Tim ilmuwan internasional telah menemukan bukti yang memengaruhi tingkat keparahan gempa Aceh yang terjadi pada 26 Desember 2004. Temuan itu menunjukkan bahwa dehidrasi mineral jauh di bawah dasar laut memperparah gempa tersebut. Gempa berukuran 9,2 skala Richter dan diikuti tsunami tersebut menghancurkan pesisir Samudra Hindia serta menewaskan lebih dari 250.000 orang.
Studi tentang sampel sedimen yang ditemukan jauh di bawah dasar laut dipimpin oleh Dr Andre Hüpers dari Center for Marine Environmental Sciences di Universitas Bremen, Jerman. Temuan tersebut diterbitkan dalam jurnal Science, yang juga dipublikasikan dalam situs web sains sciencedaily.com edisi Kamis (25/5).
Penelitian tentang gempa tersebut dilakukan saat sebuah ekspedisi pengeboran laut ilmiah ke wilayah tersebut pada 2016, sebagai bagian dari International Ocean Discovery Program (IODP), yang dipimpin para ilmuwan dari Universitas Southampton, Inggris, dan Fakultas Pertambangan Universitas Colorado, Amerika Serikat.
Selama ekspedisi di atas kapal penelitian JOIDES Resolution, para peneliti mengambil sampel, untuk pertama kalinya, sedimen dan batuan dari lempeng tektonik laut yang menjadi bahan zona subduksi Sumatera. Zona subduksi adalah area tempat dua lempeng tektonik bumi bertemu, satu meluncur di bawah yang lain, menghasilkan gempa terbesar di bumi, banyak diikuti dengan tsunami yang merusak.
Koordinator ekspedisi Profesor Lisa McNeill dari Universitas Southampton mengatakan, tsunami Samudra Hindia tahun 2004 dipicu oleh gempa yang luar biasa kuat dengan daerah pecah yang luas. ”Kami ingin mengetahui apa yang menyebabkan gempa dan tsunami besar dan apa ini mungkin berarti untuk daerah lain dengan sifat geologi yang serupa,” ujar Lisa.
Para ilmuwan memusatkan penelitian mereka pada proses dehidrasi mineral sedimen di bawah tanah, yang biasanya terjadi di dalam zona subduksi.
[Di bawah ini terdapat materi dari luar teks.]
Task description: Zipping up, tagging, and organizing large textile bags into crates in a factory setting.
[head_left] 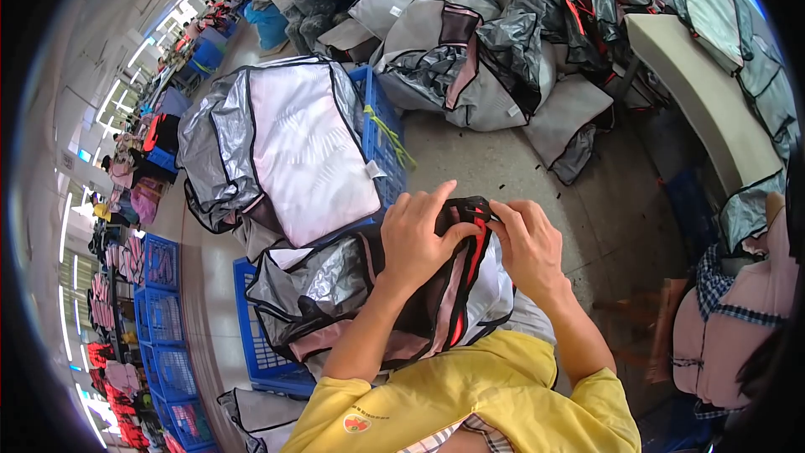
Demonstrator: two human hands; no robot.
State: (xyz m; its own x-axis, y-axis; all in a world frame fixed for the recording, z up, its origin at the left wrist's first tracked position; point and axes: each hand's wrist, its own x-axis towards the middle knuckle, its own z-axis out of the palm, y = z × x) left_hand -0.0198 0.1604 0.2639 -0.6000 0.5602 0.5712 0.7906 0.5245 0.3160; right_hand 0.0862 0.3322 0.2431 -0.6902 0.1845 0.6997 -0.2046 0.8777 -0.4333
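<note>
I've got a heap of grey and silver fabric pieces (pixel 495 42) along the top of the head view, some edged in black or red. Long beige table (pixel 713 92) to its right, bowed by the lens. Left of centre, a silver-and-white fabric bundle (pixel 306 151) sits over the upper blue crate (pixel 367 88).

Workpiece: the black-edged fabric piece (pixel 423 310), with dark mesh, pink and silver panels. It lies between my two forearms, right in front of the yellow shirt (pixel 495 369), its left part over the lower blue crate (pixel 245 302).

Left hand (pixel 419 231): part open, index finger pointing up and away, thumb laid across the workpiece's far black edge. I can't tell if the other fingers grip anything. Right hand (pixel 532 243): fingers curled, thumb and fingertips pinched closed on that same edge, just beside the left thumb.

Small stuff: red trim (pixel 478 256) runs down the workpiece from between the hands; yellow-green strap (pixel 387 130) on the upper crate; white tag (pixel 375 169) at the bundle's right edge.
</note>
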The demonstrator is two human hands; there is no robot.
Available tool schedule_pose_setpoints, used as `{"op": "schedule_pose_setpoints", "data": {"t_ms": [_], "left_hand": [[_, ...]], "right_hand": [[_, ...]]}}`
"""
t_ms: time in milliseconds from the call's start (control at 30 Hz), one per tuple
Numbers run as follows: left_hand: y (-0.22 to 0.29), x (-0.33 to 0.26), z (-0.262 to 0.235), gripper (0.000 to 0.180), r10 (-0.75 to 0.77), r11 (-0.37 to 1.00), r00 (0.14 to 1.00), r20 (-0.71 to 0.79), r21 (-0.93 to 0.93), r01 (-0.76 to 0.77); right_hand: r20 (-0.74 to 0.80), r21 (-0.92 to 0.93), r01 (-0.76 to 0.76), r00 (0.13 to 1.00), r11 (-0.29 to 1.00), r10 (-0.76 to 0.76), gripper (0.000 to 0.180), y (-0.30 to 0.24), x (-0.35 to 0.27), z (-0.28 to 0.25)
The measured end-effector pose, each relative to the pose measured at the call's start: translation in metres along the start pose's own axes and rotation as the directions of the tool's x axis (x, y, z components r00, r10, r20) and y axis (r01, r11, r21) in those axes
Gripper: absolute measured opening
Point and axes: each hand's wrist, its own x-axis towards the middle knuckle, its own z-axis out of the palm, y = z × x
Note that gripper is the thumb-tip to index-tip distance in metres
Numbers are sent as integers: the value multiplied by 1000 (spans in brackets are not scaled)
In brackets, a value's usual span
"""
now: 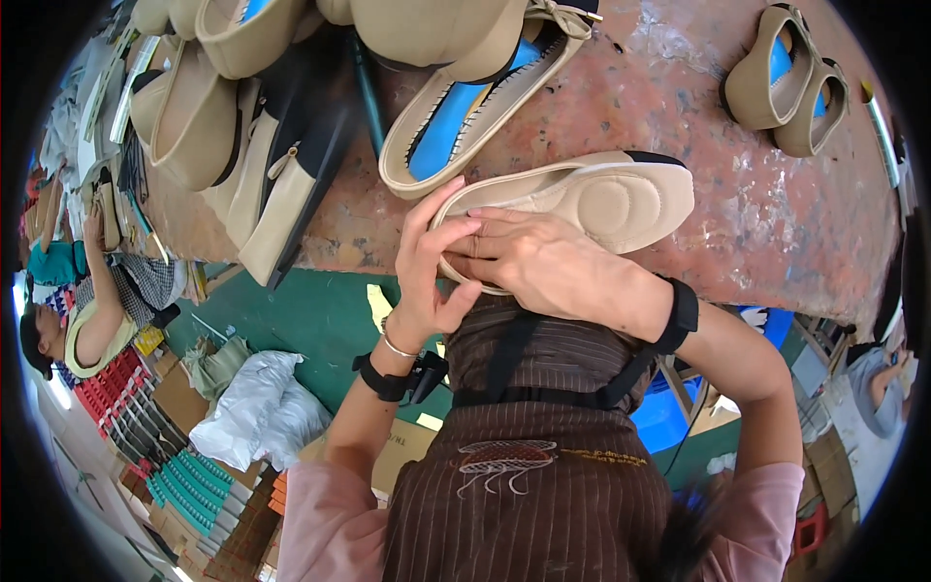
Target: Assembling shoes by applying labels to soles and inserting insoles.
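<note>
A beige flat shoe (560, 168) lies sideways at the table's near edge, its toe to the right. A cream insole (621, 207) with a rounded quilted pad shows over the shoe's front part. My left hand (430, 260) grips the shoe's heel end, fingers on the rim and thumb at the near side. My right hand (543, 260) reaches across into the heel, its fingers bent down on the insole; the fingertips are partly hidden. Just beyond lies another beige shoe (396, 160) with a blue strip (441, 131) inside.
Several beige shoes (194, 121) crowd the far left of the worn reddish table (669, 107). A pair of beige shoes (776, 82) stands at the far right. White plastic sacks (257, 412) lie on the green floor (310, 325). Another person (92, 335) works at the left.
</note>
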Motion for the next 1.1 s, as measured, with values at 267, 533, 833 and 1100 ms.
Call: {"op": "schedule_pose_setpoints", "data": {"t_ms": [267, 533, 833, 1100], "left_hand": [[2, -7, 11, 16, -49, 998, 990, -135, 25, 53], [50, -4, 31, 59, -121, 988, 993, 0, 97, 121], [109, 29, 63, 48, -264, 858, 889, 374, 511, 40], [107, 37, 64, 32, -200, 846, 886, 419, 529, -59]], "right_hand": [[-174, -417, -248, 966, 875, 191, 31, -22, -37, -10], [-506, -375, -418, 840, 827, 195, 34, -19, -38, -39], [-563, -191, -430, 785, 882, 261, 20, -35, -38, -80], [-605, -531, -618, 755, 580, 251, 46, 15, -16, -35]]}}
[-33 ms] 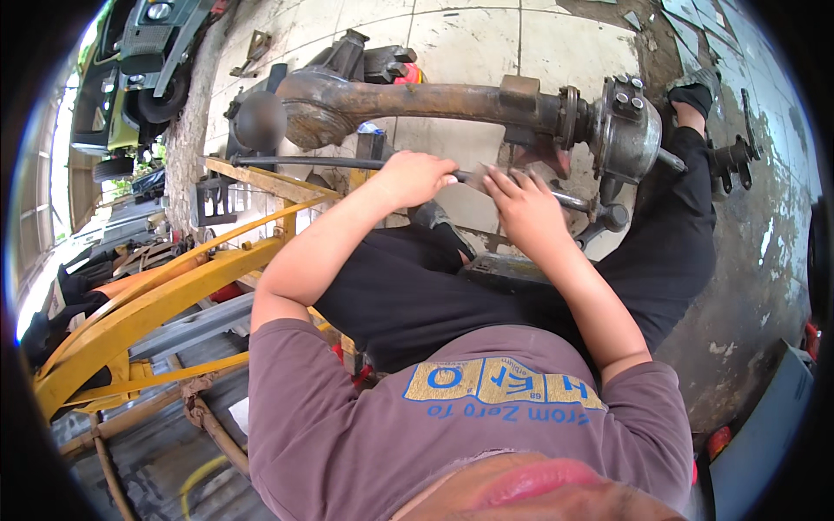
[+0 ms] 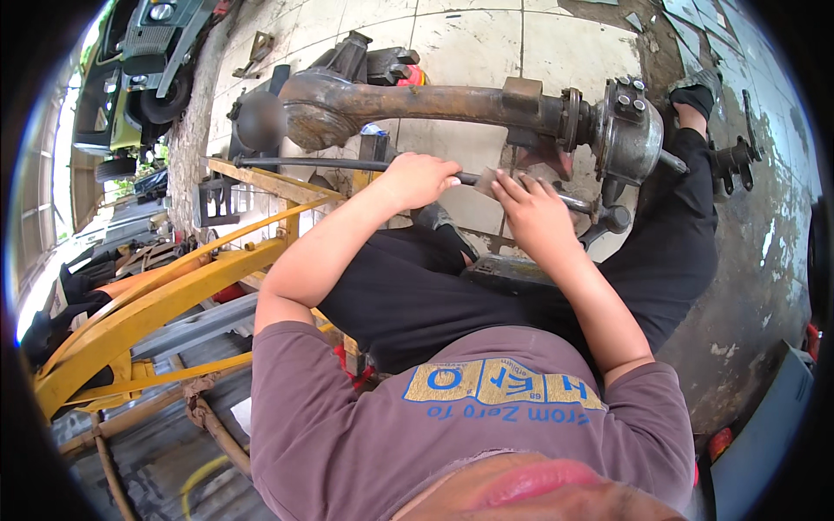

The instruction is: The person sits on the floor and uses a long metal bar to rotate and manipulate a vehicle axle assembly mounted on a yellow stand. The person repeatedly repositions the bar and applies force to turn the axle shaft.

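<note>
A long, dark steering tie rod (image 2: 321, 162) lies across in front of me, below a rusty axle housing (image 2: 417, 102). My left hand (image 2: 420, 181) is closed around the rod near its middle. Just to the right, my right hand (image 2: 534, 211) pinches a small grey-brown piece of sandpaper (image 2: 488, 181) against the rod, fingers lying over the metal. Past that hand the rod looks brighter, and it runs toward a rounded joint (image 2: 615, 218) by the wheel hub (image 2: 627, 132). The underside of the sandpaper is hidden.
Yellow metal frame bars (image 2: 156, 306) stand close on my left. My legs straddle a dark block (image 2: 508, 269) on the tiled floor. A metal bracket (image 2: 737, 163) lies beyond my right leg. A vehicle (image 2: 130, 95) is parked at the far left.
My right hand and the sandpaper have shifted slightly to the right along the rod. My left hand keeps its hold in nearly the same place.
</note>
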The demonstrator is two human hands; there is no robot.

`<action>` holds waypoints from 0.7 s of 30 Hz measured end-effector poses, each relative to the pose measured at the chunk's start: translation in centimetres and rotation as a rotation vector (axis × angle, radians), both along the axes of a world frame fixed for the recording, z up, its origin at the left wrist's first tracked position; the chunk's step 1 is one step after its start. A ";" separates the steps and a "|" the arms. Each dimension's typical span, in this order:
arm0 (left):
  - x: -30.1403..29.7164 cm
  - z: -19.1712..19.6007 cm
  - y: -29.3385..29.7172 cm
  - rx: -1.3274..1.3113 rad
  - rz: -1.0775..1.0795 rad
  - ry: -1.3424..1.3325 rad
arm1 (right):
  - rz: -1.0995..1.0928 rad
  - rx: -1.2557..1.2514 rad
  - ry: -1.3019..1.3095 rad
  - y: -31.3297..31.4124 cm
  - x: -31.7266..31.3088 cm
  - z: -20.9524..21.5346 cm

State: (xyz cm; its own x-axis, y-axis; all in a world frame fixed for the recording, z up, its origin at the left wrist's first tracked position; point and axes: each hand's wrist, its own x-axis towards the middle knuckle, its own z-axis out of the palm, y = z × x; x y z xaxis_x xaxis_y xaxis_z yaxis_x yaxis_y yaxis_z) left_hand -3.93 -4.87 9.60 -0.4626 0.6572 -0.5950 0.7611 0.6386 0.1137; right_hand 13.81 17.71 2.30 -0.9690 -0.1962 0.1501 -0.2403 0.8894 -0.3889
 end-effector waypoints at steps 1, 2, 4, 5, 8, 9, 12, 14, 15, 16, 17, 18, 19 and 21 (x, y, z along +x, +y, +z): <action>0.1 0.1 0.0 -0.001 -0.003 0.006 | 0.038 0.010 0.045 0.9 0.1 0.1; 0.1 0.2 0.0 -0.002 -0.007 0.013 | 0.032 -0.036 0.064 0.4 -0.6 0.1; 0.0 -0.6 -0.6 0.062 -0.008 0.014 | 0.005 -0.102 0.084 -0.5 -1.8 -0.1; 0.0 -0.8 -0.4 0.054 -0.001 0.000 | 0.012 -0.076 0.151 -0.7 -2.3 -0.4; -0.3 0.6 0.0 -0.020 -0.001 0.023 | 0.036 -0.079 0.012 0.2 -1.0 0.8; 0.2 -0.1 0.3 -0.015 -0.022 0.027 | 0.043 -0.039 0.021 1.1 -0.2 0.8; -0.1 -0.6 0.0 0.029 -0.035 0.048 | 0.041 -0.145 0.079 0.1 -2.0 -0.2; -0.1 -0.5 0.0 0.003 0.008 0.006 | 0.050 -0.052 0.094 0.4 -1.6 0.1; -0.1 -0.3 -0.1 0.002 0.001 0.009 | 0.057 -0.044 0.095 0.4 -0.6 0.4; 0.1 -0.4 0.0 0.000 -0.006 0.011 | 0.064 -0.036 0.095 0.2 -0.3 0.6; -0.1 -0.2 -0.1 -0.002 -0.012 0.013 | 0.066 -0.074 0.101 -0.2 -1.0 0.6; -0.2 -0.1 0.1 0.006 -0.022 0.039 | 0.068 -0.098 0.091 -0.1 -1.6 0.6; 0.0 -0.3 0.2 0.023 -0.030 0.051 | 0.069 -0.115 0.065 0.2 -1.6 0.4; -0.3 0.0 -0.4 0.048 0.011 0.028 | 0.036 -0.079 0.154 -1.0 -2.8 0.0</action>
State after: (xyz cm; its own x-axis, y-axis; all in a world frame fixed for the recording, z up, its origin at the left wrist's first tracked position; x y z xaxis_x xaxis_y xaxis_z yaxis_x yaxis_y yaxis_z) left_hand -4.22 -5.27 9.59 -0.4864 0.6792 -0.5496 0.7571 0.6416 0.1229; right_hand 11.01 16.73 2.27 -0.9261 -0.2119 0.3121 -0.3332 0.8474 -0.4134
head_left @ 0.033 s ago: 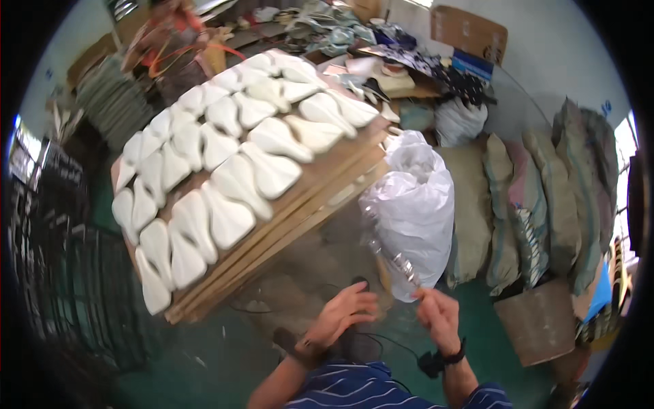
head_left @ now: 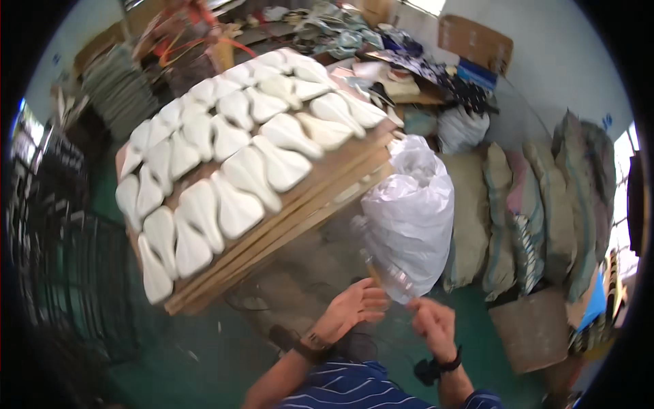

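Nearest, at the lower edge, the forearms rise from a blue striped shirt (head_left: 354,388), cut off by the rim. The left hand (head_left: 351,308) curls its fingers about the lower end of a clear plastic bottle (head_left: 385,269); the right hand (head_left: 432,324) pinches something at the bottle's base, too blurred and small to make out, perhaps a thin strip or thread. The bottle tilts up and left from the hands, and its see-through body is hard to separate from the white plastic sack (head_left: 412,218) behind it. Each wrist carries a dark band.

Under the hands, the green floor (head_left: 204,354) lies open toward the lower left, while the brownish patch just ahead of them is smeared by motion.

Beyond, stacked wooden boards (head_left: 306,211) slope from the lower left toward the upper right, their near edge just beside the sack. White saddle-shaped pieces (head_left: 238,170) lie in rows over the top board, out to its corners.

To the right, filled sacks (head_left: 538,204) lean on the wall; a cardboard box (head_left: 535,330) stands below them. At the left, dark racks (head_left: 54,259) fade into the black rim. Farther back, a cluttered table (head_left: 402,61) is blurred.
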The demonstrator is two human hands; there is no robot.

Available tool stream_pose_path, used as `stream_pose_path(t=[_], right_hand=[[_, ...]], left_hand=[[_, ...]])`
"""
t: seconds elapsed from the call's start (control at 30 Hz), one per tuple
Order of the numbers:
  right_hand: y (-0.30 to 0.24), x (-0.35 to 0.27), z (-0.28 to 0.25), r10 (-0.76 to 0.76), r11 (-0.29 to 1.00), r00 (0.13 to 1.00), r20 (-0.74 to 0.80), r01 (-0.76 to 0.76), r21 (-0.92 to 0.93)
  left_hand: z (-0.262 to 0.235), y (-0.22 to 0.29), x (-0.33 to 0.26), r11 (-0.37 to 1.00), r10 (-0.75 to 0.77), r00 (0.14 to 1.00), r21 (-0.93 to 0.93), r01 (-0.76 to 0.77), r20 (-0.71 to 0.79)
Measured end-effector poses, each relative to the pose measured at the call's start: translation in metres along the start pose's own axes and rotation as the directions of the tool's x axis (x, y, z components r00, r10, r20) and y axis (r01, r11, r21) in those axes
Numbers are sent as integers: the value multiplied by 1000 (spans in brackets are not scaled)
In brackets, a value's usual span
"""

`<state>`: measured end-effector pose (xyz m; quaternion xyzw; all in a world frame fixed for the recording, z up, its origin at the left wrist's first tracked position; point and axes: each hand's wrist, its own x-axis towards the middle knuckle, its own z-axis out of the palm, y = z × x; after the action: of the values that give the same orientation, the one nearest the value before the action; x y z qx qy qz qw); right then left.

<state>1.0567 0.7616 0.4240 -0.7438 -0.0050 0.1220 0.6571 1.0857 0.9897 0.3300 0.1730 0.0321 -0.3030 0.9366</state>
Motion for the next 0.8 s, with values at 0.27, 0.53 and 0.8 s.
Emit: stream_pose_path(t=[0.27,0.53,0.8], right_hand=[[-40,-84,169,-49,891,967,248,155,-427],[-160,-76,316,-348,714,717,604,620,-325],[-199,-108,340,-173,981,895,412,195,-12]], left_hand=[[16,47,-219,849,391,916,420,-321,-92],[21,63,-290,40,498,679,768,-640,540],[52,95,-361,-323,880,266,907,-270,393]])
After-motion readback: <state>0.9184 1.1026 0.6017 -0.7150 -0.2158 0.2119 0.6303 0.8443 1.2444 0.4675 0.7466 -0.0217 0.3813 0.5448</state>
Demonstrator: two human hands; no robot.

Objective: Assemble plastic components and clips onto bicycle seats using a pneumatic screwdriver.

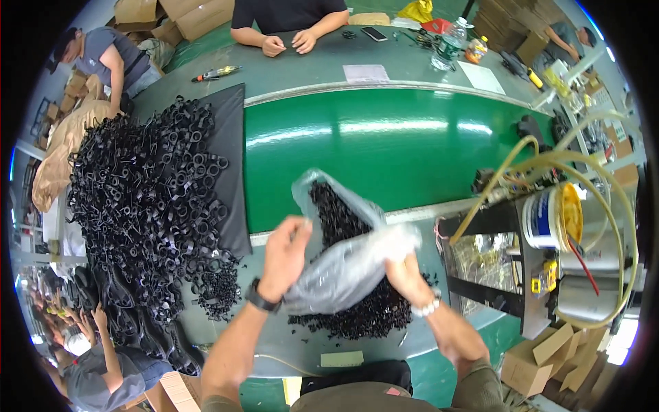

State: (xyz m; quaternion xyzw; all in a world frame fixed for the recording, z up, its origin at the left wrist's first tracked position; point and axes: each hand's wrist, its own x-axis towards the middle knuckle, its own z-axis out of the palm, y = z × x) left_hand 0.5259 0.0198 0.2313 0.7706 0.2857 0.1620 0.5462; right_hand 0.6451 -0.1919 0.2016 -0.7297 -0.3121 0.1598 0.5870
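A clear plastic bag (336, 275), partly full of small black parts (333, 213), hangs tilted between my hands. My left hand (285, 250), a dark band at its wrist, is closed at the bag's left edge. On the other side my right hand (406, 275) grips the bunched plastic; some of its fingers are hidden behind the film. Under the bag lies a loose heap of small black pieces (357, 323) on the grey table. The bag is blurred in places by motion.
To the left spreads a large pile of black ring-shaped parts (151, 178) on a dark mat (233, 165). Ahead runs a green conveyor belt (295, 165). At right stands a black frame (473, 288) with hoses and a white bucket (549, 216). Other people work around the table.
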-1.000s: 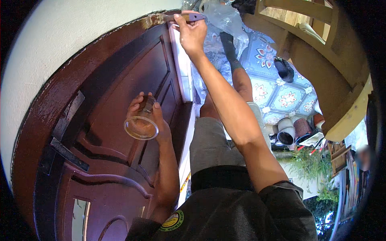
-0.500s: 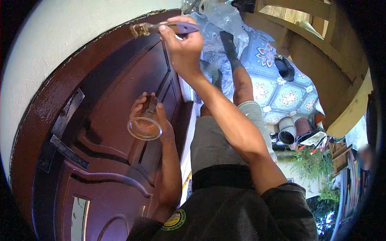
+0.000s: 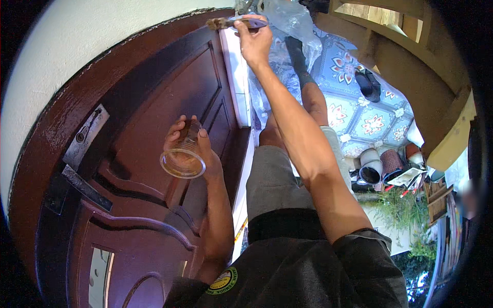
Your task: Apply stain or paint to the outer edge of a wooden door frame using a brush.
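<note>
Brush (image 3: pixel 224 23) and cup (image 3: pixel 184 160) held before a brown door (image 3: pixel 154 115).
The right hand (image 3: pixel 256 43) grips the brush by its handle, thumb and fingers closed on it; the bristles lie over the far end of the frame (image 3: pixel 92 84), though contact cannot be told. The left hand (image 3: pixel 209 162), fingers curled around the clear cup, holds it in front of the door, rim facing the viewer. A metal plate (image 3: pixel 86 137) and a dark bar (image 3: pixel 86 187) mark the door's left side; a pale wall (image 3: pixel 87 41) borders the frame. A black shoe (image 3: pixel 366 84) rests on the patterned floor (image 3: pixel 354 122).
</note>
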A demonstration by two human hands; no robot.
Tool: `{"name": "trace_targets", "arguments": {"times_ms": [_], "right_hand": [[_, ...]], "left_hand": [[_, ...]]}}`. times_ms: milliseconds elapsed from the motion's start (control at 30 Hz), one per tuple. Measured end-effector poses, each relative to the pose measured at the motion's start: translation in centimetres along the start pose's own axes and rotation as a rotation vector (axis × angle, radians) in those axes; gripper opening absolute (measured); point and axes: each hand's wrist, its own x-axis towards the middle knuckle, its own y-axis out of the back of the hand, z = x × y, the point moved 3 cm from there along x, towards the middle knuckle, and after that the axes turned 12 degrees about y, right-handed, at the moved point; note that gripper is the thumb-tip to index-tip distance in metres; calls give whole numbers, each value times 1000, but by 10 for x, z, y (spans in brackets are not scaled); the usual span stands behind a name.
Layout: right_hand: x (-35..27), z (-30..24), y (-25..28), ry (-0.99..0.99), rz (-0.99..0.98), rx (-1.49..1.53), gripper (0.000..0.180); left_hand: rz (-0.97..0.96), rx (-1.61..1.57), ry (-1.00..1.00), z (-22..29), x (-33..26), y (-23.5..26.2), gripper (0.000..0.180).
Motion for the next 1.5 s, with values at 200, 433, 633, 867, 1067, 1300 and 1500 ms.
{"name": "trace_targets", "arguments": {"times_ms": [200,433,633,867,1067,1300,1500], "right_hand": [[-17,-43,2,-103,-108,632,25],[-8,-21,-11,-195,-107,605,28],[-9,-8,13,-136,-145,357,28],[-53,-55,61,-261,-15,584,24],[-100,-100,38,48,-5,486,18],[-121,-143,12,459,-132,330,15],[-122,-148,-2,477,-214,431,13]], "left_hand": [[-6,23,-13,-2,-3,7,41],[47,0,4,-4,-3,8,43],[22,6,-9,-1,-8,13,42],[-22,-20,-52,0,-20,14,43],[-65,-64,-163,-2,-28,29,41],[-11,-64,-121,-2,-31,48,43],[0,-48,-117,-7,-32,49,43]]}}
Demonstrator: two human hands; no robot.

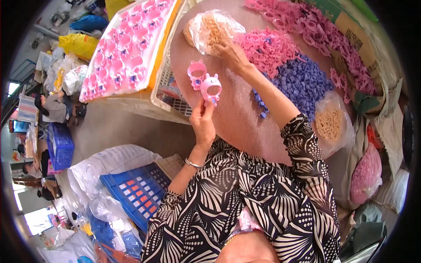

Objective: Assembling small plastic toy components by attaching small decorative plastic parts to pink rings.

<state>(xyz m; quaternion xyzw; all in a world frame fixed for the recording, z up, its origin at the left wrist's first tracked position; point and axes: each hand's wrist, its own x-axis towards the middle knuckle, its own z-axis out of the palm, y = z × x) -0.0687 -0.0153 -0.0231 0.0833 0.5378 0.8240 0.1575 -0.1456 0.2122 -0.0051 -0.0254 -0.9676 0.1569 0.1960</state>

Diyakini proses dehidrasi ini, yang dipengaruhi oleh suhu dan komposisi sedimen, biasanya mengendalikan lokasi dan tingkat slip antarpelat, dan menyebabkan beratnya gempa.
Di Sumatera, tim menggunakan kemajuan terbaru dalam teknologi pengeboran laut untuk mengambil sampel dari 1,5 km di bawah dasar laut. Mereka mengukur komposisi sedimen dan sifat kimia, suhu, dan fisik. Peneliti membuat simulasi untuk menghitung bagaimana sedimen dan batuan berperilaku begitu mereka menempuh jarak 250 km ke timur menuju zona subduksi. Sedimen dan batuan itu lalu terkubur sangat dalam dan mencapai suhu yang tinggi.
Para periset menemukan bahwa sedimen di dasar lautan, terkikis dari pegunungan Himalaya dan dataran tinggi Tibet dan diangkut ribuan kilometer oleh sungai-sungai di darat dan laut, cukup tebal untuk mencapai suhu tinggi dan untuk mendorong proses dehidrasi sebelum sedimen mencapai zona subduksi. Ini menciptakan bahan yang sangat kuat. Akibatnya, gempa tergelincir di permukaan patahan subduksi ke kedalaman yang dangkal dan di atas area sesar yang lebih besar, yang menyebabkan gempa yang sangat kuat terjadi pada 2004.
Dr Andre Hüpers dari Universitas Bremen mengatakan, gempa zona subduksi biasanya memiliki waktu pengembalian beberapa ratus sampai seribu tahun. ”Oleh karena itu, pengetahuan kita tentang gempa sebelumnya di beberapa zona subduksi bisa sangat terbatas,” kata Andre.
Zona subduksi serupa ada di Karibia (Lesser Antilles), di luar Iran dan Pakistan (Makran), dan di barat Amerika Serikat dan Kanada (Cascadia). Tim akan melanjutkan penelitian tentang sampel dan data yang diperoleh dari ekspedisi pengeboran Sumatera selama beberapa tahun ke depan, termasuk percobaan di laboratorium dan simulasi numerik lebih lanjut, dan mereka akan menggunakan hasilnya untuk menilai bahaya potensial di masa depan, baik di Sumatera maupun di wilayah lain.